Latest data file for FGRPB1G GPU tasks

rjs5
rjs5
Joined: 3 Jul 05
Posts: 32
Credit: 618397977
RAC: 902880

That is what I am seeing too.

That is what I am seeing too. My Nvidia 2080ti Founders Edition completed the first successful Einstein execution. Interestingly, it was slightly slower than the EVGA 1080ti at 510 seconds vs 495.

GPUZ shows temperature at TDP power at 80%, GPU 70 degrees and 65% GPU load.

Ooops. Just got a 2008L  and it failed.

 

archae86 wrote:
Gary Roberts wrote:

A new data file LATeah0104Y.dat came into play more than 12 hours ago.  It has the same size as, and would appear to be a continuation of a previous series that ended with LATeah0104X.dat (first mentioned in the opening post of this thread).  The tasks based on the new file will most likely crunch faster than the previous 2103L tasks.
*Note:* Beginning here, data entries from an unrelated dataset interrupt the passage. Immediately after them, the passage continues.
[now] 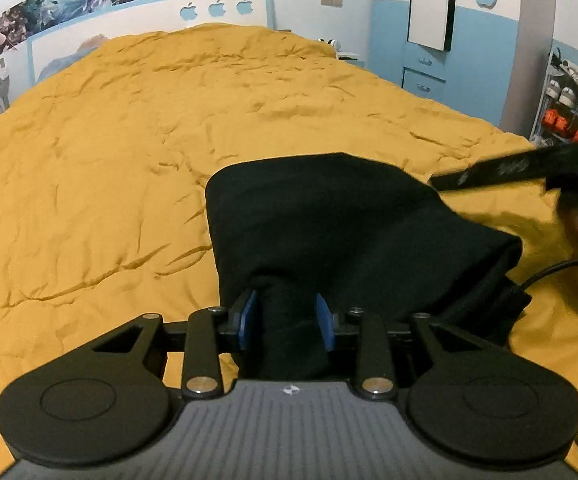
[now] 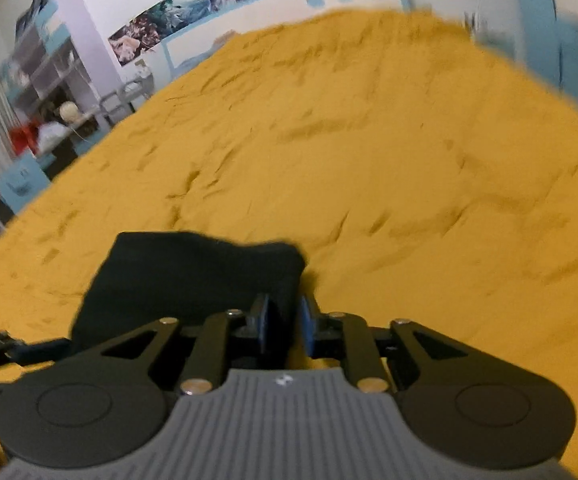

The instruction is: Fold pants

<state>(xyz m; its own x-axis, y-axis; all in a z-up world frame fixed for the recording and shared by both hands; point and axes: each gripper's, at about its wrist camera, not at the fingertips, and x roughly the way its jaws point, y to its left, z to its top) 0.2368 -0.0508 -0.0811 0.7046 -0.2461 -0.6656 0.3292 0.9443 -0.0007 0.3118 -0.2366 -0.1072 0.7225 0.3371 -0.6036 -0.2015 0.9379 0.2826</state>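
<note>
Bedroom: bed (image 1: 169, 120) fills most of both views, covered in a wrinkled mustard-yellow blanket, with a white headboard (image 1: 225, 8) trimmed light blue and cut with three apple shapes against a white wall. Strip of art posters (image 1: 49, 12) hangs above it; a light-blue and white wardrobe (image 1: 441, 40) with drawers stands right of the bed, with a shoe rack (image 1: 565, 100) beside it. Right wrist view is motion-blurred but shows open shelving (image 2: 49, 72) and pale curtains on the bed's left side.

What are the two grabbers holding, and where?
The left gripper pinches a bunched near edge of the black pants. The right gripper pinches their right edge.
</note>
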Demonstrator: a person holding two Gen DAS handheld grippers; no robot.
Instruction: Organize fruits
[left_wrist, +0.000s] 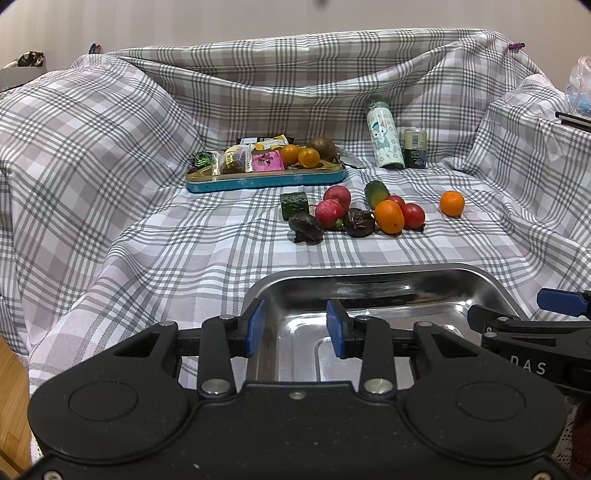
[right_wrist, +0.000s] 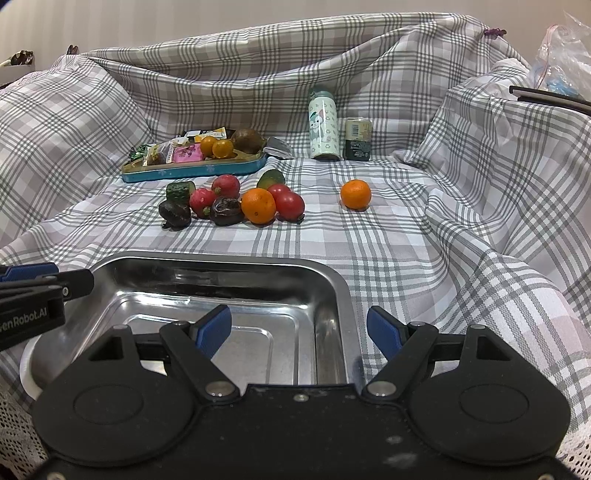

Based on the fact that 0104X tasks did fail on Turing GPUs, I imagine the new ones would also fail as well, unfortunately.

 

As was typical in that series of datafiles in the past, the 0104Y was only in new issue for a few days.  Now we are getting new work issue from 1041L.  If past behavior based on groups by the file name holds, these would be predicted to have long elapsed times, and to work correctly on Turing cards with the current applications and drivers.  The data file size is 819,029, which matches exactly the datafile size Gary Roberts reported for previous groups of tasks in that series.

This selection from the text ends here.